Wrestling with whether to end a relationship usually means avoiding your own or your partner’s pain.
No matter how intelligent you are, you can’t make a good decision if your unconscious motive is to avoid an emotion. This is when you get trapped in an endless cycle of looping thoughts.
#2 Chasing Certainty
Every time you chase certainty, you create paralysis. Because certainty can’t be found in the future.
If you are chasing certainty, ask:
Will I regret not taking this risk?
Will I regret not being true to myself?
Usually, the answer becomes obvious.
Now, imagine making the “wrong” decision. Feel all the feelings you think would come with that failure. Welcome them. This clarifies the decision-making process quickly.
#3 Chasing More Data
When you keep researching, polling others, or analyzing one more angle, it’s rarely about needing clarity. It’s about avoiding the fear, guilt, or uncertainty that would arise if you acted.
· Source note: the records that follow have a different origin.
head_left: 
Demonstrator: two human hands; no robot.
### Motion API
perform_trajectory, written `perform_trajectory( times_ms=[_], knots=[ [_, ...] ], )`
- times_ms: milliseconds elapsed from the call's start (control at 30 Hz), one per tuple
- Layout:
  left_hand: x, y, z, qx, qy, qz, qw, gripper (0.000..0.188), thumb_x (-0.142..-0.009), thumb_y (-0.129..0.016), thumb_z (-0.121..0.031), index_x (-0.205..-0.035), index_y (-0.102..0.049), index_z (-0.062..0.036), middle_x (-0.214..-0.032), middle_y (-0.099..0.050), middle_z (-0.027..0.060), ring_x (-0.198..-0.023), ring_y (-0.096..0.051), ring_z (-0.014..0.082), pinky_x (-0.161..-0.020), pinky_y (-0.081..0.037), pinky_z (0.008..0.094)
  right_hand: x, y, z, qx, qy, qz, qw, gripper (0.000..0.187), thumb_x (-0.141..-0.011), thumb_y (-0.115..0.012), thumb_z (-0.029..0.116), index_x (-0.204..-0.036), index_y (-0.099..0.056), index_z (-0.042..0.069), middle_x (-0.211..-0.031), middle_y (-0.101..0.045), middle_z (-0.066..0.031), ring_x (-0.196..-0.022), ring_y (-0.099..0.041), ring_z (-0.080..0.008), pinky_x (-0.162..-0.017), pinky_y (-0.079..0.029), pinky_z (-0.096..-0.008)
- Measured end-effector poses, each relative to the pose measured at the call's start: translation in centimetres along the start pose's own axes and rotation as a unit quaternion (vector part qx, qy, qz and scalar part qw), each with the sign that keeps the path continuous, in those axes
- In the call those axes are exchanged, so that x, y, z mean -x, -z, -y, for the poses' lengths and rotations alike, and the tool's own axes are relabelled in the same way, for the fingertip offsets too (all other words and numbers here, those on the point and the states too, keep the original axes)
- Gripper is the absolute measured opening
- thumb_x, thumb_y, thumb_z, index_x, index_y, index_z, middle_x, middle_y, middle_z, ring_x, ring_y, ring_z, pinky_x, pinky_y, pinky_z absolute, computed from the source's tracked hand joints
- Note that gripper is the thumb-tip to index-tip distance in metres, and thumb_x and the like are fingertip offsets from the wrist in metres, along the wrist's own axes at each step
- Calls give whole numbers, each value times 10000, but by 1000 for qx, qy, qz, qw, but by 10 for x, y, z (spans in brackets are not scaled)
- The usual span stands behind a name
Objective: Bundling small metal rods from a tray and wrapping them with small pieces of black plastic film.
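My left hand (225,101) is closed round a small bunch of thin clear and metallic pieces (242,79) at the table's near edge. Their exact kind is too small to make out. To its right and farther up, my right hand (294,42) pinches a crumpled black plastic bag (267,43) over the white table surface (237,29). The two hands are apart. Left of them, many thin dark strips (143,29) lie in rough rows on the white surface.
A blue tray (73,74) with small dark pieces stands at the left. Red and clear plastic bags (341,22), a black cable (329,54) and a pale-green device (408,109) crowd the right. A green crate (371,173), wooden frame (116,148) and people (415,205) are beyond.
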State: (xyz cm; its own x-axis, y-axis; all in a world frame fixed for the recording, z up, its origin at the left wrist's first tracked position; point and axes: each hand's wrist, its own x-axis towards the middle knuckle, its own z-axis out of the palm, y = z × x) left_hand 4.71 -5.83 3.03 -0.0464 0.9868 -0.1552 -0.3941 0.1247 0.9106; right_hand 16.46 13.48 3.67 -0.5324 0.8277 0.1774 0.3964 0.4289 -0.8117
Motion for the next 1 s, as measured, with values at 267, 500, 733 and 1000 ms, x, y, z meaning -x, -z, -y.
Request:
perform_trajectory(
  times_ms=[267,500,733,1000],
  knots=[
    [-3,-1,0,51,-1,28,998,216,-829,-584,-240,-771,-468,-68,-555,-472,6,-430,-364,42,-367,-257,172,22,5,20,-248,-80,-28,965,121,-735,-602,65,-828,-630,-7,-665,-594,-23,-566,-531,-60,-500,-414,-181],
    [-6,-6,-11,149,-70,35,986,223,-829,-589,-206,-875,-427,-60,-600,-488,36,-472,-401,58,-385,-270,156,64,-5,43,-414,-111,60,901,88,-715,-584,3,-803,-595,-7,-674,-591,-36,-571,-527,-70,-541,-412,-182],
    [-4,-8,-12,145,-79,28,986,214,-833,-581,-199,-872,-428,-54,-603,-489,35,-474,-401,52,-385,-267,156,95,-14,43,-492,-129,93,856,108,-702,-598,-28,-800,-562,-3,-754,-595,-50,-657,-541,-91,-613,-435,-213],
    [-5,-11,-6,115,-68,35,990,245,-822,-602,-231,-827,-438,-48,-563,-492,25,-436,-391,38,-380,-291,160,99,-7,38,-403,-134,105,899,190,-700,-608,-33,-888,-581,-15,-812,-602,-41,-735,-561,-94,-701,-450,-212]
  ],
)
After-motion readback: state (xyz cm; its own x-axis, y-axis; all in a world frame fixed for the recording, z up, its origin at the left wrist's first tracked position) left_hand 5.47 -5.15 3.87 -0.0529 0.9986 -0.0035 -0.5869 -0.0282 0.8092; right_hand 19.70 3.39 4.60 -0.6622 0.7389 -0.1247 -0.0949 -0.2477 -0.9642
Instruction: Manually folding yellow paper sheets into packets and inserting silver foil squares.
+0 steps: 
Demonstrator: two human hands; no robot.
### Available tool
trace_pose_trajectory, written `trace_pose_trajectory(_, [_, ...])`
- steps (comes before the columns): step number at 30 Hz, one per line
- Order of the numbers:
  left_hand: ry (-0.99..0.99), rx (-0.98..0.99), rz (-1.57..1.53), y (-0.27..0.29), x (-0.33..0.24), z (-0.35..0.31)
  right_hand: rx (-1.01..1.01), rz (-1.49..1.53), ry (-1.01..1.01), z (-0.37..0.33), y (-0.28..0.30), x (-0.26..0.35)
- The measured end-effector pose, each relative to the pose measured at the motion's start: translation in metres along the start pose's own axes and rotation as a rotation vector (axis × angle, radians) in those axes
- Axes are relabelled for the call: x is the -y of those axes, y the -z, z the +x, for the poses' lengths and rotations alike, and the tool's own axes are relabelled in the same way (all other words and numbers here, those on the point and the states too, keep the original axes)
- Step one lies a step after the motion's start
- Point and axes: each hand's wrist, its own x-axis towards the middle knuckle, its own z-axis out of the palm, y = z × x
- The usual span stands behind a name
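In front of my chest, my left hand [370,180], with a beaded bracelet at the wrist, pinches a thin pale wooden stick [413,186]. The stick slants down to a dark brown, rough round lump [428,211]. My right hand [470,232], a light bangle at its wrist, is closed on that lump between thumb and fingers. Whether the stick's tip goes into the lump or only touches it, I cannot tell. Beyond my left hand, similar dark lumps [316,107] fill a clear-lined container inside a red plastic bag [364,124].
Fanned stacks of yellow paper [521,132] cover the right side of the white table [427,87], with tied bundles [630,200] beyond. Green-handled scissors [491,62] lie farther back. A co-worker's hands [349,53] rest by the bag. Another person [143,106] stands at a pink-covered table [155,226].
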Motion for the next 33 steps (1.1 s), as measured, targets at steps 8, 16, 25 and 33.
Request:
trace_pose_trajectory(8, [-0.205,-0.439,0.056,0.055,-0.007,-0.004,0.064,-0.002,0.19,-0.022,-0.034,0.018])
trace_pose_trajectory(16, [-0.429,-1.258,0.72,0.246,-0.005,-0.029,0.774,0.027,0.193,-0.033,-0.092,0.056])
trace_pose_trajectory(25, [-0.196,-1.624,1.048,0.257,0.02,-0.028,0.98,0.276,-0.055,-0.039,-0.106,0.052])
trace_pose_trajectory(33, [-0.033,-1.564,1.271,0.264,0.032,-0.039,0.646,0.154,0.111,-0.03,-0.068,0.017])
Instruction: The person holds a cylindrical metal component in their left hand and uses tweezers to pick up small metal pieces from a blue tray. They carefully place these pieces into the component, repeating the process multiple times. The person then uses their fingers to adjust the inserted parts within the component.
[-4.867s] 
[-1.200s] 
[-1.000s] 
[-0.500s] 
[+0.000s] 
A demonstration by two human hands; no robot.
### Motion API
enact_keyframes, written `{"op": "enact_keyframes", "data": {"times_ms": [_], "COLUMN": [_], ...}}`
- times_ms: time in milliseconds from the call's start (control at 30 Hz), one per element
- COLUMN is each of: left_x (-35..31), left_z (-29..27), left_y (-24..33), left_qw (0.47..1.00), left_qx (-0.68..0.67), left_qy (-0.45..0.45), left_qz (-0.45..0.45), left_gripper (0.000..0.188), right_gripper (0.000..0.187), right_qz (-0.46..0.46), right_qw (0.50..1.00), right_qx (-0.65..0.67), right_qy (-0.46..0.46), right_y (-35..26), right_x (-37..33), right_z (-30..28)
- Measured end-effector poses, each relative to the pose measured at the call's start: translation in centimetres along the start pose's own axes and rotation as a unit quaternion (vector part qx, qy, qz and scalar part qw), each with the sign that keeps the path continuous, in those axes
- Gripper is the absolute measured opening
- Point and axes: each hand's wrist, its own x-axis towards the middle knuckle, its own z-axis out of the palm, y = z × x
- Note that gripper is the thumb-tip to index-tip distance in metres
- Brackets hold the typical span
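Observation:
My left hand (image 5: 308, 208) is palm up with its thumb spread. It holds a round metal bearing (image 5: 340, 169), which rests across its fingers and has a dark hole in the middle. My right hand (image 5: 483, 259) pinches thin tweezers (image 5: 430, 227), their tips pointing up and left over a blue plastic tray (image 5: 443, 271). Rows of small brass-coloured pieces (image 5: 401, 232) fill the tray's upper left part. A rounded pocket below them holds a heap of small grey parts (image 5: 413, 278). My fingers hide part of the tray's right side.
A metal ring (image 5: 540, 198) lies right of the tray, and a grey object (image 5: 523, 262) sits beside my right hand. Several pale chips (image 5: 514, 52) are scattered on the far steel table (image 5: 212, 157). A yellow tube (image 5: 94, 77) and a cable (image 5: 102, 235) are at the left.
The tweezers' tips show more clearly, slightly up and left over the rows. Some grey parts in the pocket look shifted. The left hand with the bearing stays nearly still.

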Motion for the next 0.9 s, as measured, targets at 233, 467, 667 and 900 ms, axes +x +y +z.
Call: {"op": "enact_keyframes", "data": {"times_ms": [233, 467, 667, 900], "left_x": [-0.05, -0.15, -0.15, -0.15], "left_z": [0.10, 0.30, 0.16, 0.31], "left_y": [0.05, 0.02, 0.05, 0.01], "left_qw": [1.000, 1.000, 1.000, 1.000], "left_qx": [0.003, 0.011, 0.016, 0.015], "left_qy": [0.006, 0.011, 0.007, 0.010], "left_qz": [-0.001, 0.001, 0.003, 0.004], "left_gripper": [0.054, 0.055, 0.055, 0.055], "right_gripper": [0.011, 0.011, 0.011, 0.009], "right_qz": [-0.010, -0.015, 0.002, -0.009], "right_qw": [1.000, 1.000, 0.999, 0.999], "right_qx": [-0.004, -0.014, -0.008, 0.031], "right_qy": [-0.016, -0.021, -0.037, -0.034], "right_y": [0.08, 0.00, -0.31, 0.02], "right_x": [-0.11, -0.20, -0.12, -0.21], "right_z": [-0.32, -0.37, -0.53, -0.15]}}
The most dangerous decisions aren’t the “risky” ones. They’re the ones we make to avoid feeling something: fear of failure, rejection, or guilt.
Society tells us better decisions come from more data or sharper reasoning, but research shows decisions are fundamentally emotional.
Emotions are the underlying “context-setters” upon which your rational brain reasons and acts. (Check out the somatic marker hypothesis by Antonio Damasio)
#4 Trying to Manage Outcomes
A great decision isn’t one where you get what you want. It’s one where you stay who you want to be, no matter the result.
I find it best to make the decision by asking myself if I’ll be happy in ten years, no matter the outcome. Because that is a strong indicator of whether I’m being true to myself.
Another litmus test I use: Am I deciding to be myself and follow what I want, or am I deciding to try to manage the future?
If it’s the latter, I don’t take the action.
A final hack:
If you filter your latest decision (with 100% honesty): Did you do it to avoid a bad consequence or feeling? Or did you make the decision from who you want to be no matter the result?